Il Piano triennale è stato, inoltre, consegnato al Soprintendente La Rocca ed alla dottoressa Migliaccio in un incontro di cortesia istituzionale, nonostante lo stesso contenga solo interventi di manutenzione ordinaria della Villa Comunale che non sono sottoposti al controllo della Soprintendenza. La stessa Soprintendenza, infatti, attualmente non interviene quando la manutenzione ordinaria della Villa è realizzata dal Comune avvalendosi di cooperative di disoccupati di lunga durata e personale attinto dalle liste di mobilità.

LE RISORSE 

L’Associazione Premio GreenCare dispone già di tutte le risorse finanziarie per coprire tutti i costi del Piano triennale, grazie alle erogazioni liberali erogate da alcuni dei propri Soci sostenitori e da Mecenati e non dovrà quindi attivare ulteriori campagne di raccolta fondi avendo già completato la raccolta.

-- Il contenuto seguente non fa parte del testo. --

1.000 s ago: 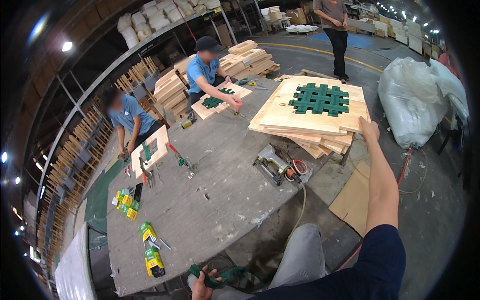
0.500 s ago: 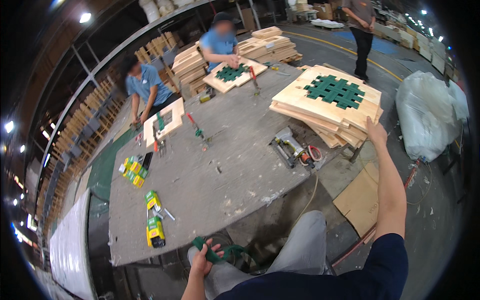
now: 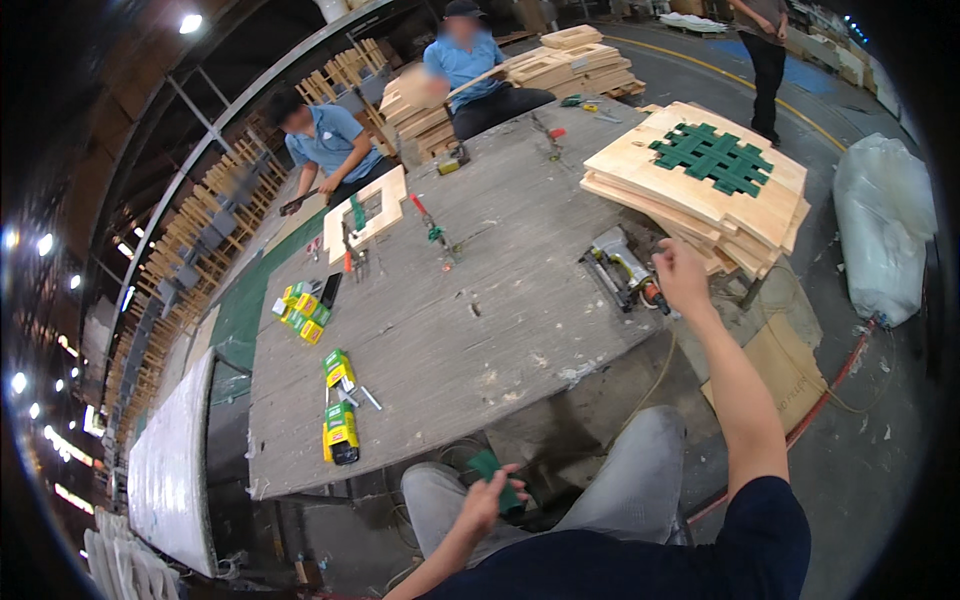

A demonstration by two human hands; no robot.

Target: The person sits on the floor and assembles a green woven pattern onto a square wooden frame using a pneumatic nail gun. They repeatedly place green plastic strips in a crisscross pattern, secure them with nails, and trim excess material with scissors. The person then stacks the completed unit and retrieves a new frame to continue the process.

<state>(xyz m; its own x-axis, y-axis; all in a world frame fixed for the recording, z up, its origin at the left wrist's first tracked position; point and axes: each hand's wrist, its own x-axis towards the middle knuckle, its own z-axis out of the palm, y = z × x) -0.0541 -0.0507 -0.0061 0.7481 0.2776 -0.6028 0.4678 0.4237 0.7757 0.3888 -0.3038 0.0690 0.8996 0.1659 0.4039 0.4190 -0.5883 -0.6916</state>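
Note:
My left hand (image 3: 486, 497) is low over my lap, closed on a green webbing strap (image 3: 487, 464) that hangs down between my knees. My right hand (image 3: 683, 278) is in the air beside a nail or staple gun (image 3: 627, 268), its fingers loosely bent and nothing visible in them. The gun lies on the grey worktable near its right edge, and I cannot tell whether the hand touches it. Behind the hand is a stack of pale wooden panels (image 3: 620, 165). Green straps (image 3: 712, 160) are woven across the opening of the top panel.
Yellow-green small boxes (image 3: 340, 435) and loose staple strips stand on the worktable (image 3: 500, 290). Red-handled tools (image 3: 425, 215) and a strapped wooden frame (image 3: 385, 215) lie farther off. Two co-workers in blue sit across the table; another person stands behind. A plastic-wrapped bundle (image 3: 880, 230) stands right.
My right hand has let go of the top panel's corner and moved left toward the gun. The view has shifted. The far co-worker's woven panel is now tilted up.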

Il contratto dei servizi sociali, affidato alla società Euphorbia, è in ogni caso contenuto nei limiti delle soglie previste dal codice dei contratti.

LA SCELTA DEI MIGLIORI

L’azienda Euphorbia è stata selezionata in quanto possiede tutti i requisiti per operare la manutenzione di giardini storici ed attualmente ha in cura la manutenzione del Real Bosco Capodimonte con grande soddisfazione da parte di tutta la Cittadinanza.

ART BONUS 

L’attivazione dell’Art Bonus, strumento messo a disposizione dallo Stato italiano per incentivare la partecipazione di Mecenati alla conservazione del patrimonio culturale e storico italiano, prevede che non debba esserci alcun ritorno pubblicitario da parte dei Mecenati, pena il decadimento dei benefici fiscali.

Il credito di imposta, previsto dall’Art Bonus, è un incentivo riconosciuto non all’Associazione Premio GreenCare ma ai Mecenati, pertanto è assolutamente inconferente il riferimento all’utilizzo di “fondi pubblici” per la realizzazione dell’intervento che, si ribadisce, ha già sorpassato un confronto concorrenziale. D’altronde oggi sono vigenti circa 20 tipologie di credito di imposta, attivate per importi anche molto rilevanti dalle Imprese in vari settori e nessuno mai ha ritenuto che l’accesso a tale credito di imposta comportasse la qualifica di ente appaltante per l’acquisto dei relativi beni e servizi.

Inoltre, molti degli Enti che oggi hanno mosso dubbi sulla procedura, sono per lo più finanziati da contributi pubblici e/o con il “5 per mille” di derivazione fiscale e non per questo sottostanno al codice dei contratti.